27.8.07

Quarenta e três minutos de silêncio

Entro na sala de aula do primeiro ano do ensino médio e eles estão todos lá, felizes. Hoje é o dia da explicação do filme Donnie Darko, que eles tinham visto na semana anterior. Vou até a lousa e coloco algumas palavras-chave e espero um pouco de silêncio para começar a falar. Ameaço uma primeira frase que é interrompida por uma gracinha qualquer. Tento de novo. Outra gracinha de um outro alguém. Espero mais um pouco. Nada muda. Encosto na minha mesa e digo: “Pessoal, vamos fazer o seguinte, eu marco cinco minutos no relógio para vocês falarem o quanto quiserem. Vocês gastam o papo, bastante e depois eu explico o que tenho para explicar”.
Todo mundo fica quieto. Ficam incrivelmente quietos. Encostado na mesa, passeio o olhar por eles com uma cara séria e eles permanecem em silêncio absoluto. Não tinha planejado nada disso mas, resolvo ir até o fim. Alguns alunos debruçam sobre as carteiras e dormem. Outros, jogam o jogo da velha, poucos lêem ou estudam alguma coisa. Tudo no mais completo silêncio.
Continuo apoiado na mesa, olhando para os adolescentes em varredura e me sentindo tão desconfortável quanto eles. Tenho certeza que a experiência tem que ser dolorosa tanto para mim, quanto para eles. Não existe aprendizado sem comprometimento, sem perda, sem dor até.
Disfarçadamente, muito disfarçadamente, rearranjo a pulseira do relógio para poder ver as horas sem dar bandeira. Nossa! ainda faltam umas boas dezenas de minutos para isso tudo terminar. Lembro que esqueci de colocar o celular no vibracall, ele NUNCA toca de manhã, mas SE tocar, meu aprendizado do silêncio irá por água a baixo em segundos. Sorrateiramente, mantendo o olhar de varredura aleatória sobre eles, pego minha bolsa, procuro o aparelho e aperto o botão mudo.
Ninguém me encara por muito tempo. Eu também não encaro ninguém por muito tempo. É nessa hora, imerso no nada de ação motora e mental (silêncio?), que descubro que não existe um nada de ação mental e motora. Meus dedos batem no ritmo de uma dança imaginária. É nessa hora que me lembro do John Cage e sua música/intervalo de tempo de 4 minutos e 33 segundos de silêncio, preenchidos por ruídos involuntários e aleatórios da platéia. Nela, não existe ausência de sons, existem as tossidas, os risos nervosos e o virar das páginas das partituras da orquestra.
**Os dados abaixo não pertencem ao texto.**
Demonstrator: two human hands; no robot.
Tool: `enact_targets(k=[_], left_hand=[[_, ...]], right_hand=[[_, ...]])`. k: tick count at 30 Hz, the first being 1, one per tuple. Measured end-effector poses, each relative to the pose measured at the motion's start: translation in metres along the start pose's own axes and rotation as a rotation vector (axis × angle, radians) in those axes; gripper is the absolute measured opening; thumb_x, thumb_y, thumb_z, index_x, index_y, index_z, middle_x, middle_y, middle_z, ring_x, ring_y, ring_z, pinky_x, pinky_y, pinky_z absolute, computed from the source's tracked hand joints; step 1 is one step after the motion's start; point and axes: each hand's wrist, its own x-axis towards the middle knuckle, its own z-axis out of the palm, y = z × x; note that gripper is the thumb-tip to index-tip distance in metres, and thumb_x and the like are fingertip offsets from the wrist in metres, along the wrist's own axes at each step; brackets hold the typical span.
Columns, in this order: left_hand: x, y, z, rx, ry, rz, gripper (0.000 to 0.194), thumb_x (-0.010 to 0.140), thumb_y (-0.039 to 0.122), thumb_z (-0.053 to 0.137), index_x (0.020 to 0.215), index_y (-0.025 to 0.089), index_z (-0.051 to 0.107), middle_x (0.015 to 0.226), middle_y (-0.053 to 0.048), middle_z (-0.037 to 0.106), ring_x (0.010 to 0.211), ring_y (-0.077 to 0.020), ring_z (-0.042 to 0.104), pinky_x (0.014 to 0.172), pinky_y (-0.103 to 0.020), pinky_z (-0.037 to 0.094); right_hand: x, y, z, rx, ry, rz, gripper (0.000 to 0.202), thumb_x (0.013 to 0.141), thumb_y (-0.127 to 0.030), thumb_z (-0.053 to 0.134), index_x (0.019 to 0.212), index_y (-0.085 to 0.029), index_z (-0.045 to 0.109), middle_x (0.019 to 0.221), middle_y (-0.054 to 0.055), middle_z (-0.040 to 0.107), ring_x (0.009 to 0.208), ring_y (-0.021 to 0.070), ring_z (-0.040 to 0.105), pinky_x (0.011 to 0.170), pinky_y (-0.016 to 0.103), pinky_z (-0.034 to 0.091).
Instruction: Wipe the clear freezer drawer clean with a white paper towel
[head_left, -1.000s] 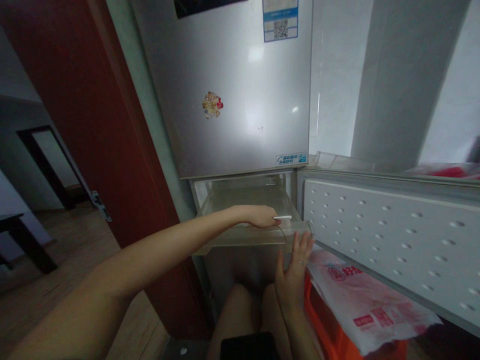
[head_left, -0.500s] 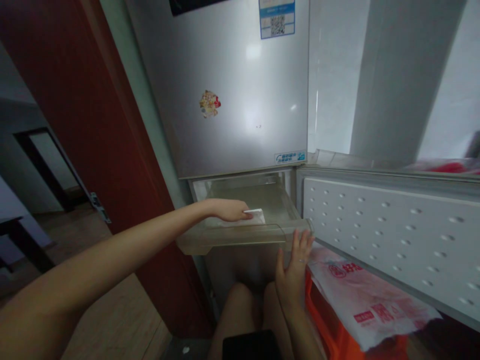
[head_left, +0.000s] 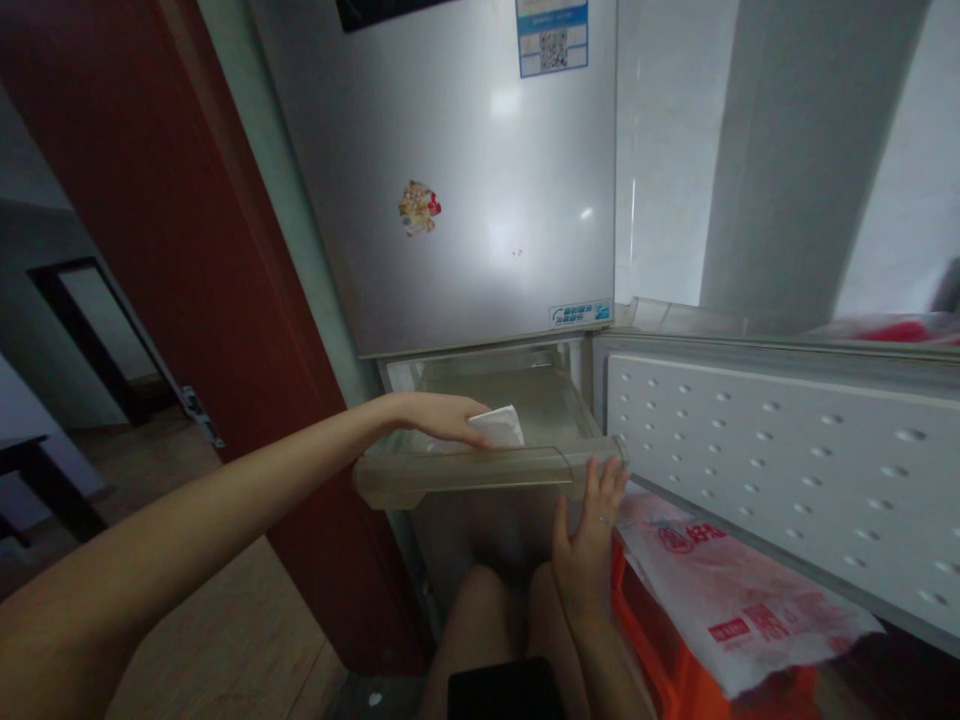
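My left hand (head_left: 450,418) reaches into a pulled-out, clear yellowish fridge drawer (head_left: 487,472) and is closed on a folded white tissue (head_left: 501,425), near the inside of the drawer's front wall. Against the right end of that front lies my right hand (head_left: 589,535), its fingers spread and touching the plastic, with nothing held. The drawer sticks out of the lower compartment of a silver fridge (head_left: 480,130). Part of the tissue is covered by my left fingers.
The lower fridge door (head_left: 757,430) stands swung out to the right. Under it, a white plastic bag with red print (head_left: 735,600) lies over an orange stool or crate (head_left: 645,630). A dark red door frame (head_left: 217,250) rises at left. My knees (head_left: 480,610) are below the drawer.
My left hand has shifted slightly to the left with the tissue, which now stands more upright and shows more of its surface. My right hand has stayed on the drawer front.
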Motion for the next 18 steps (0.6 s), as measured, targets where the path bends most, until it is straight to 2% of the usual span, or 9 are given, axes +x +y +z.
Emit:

O silêncio não existe. A minha não-aula não existe. Eu percebo que preencho o espaço com pensamentos e ritmos internos e que os alunos também preenchem a quietude que dei para eles com alguma coisa. Eu sei, agora, que no nosso próximo encontro, falaremos de John Cage, sobre sua música do acaso, que poderá nos proteger, sem andarmos distraídos.
Bate o sinal, pego minha bolsa, meu apagador e giz e saio da sala. No mais completo silêncio.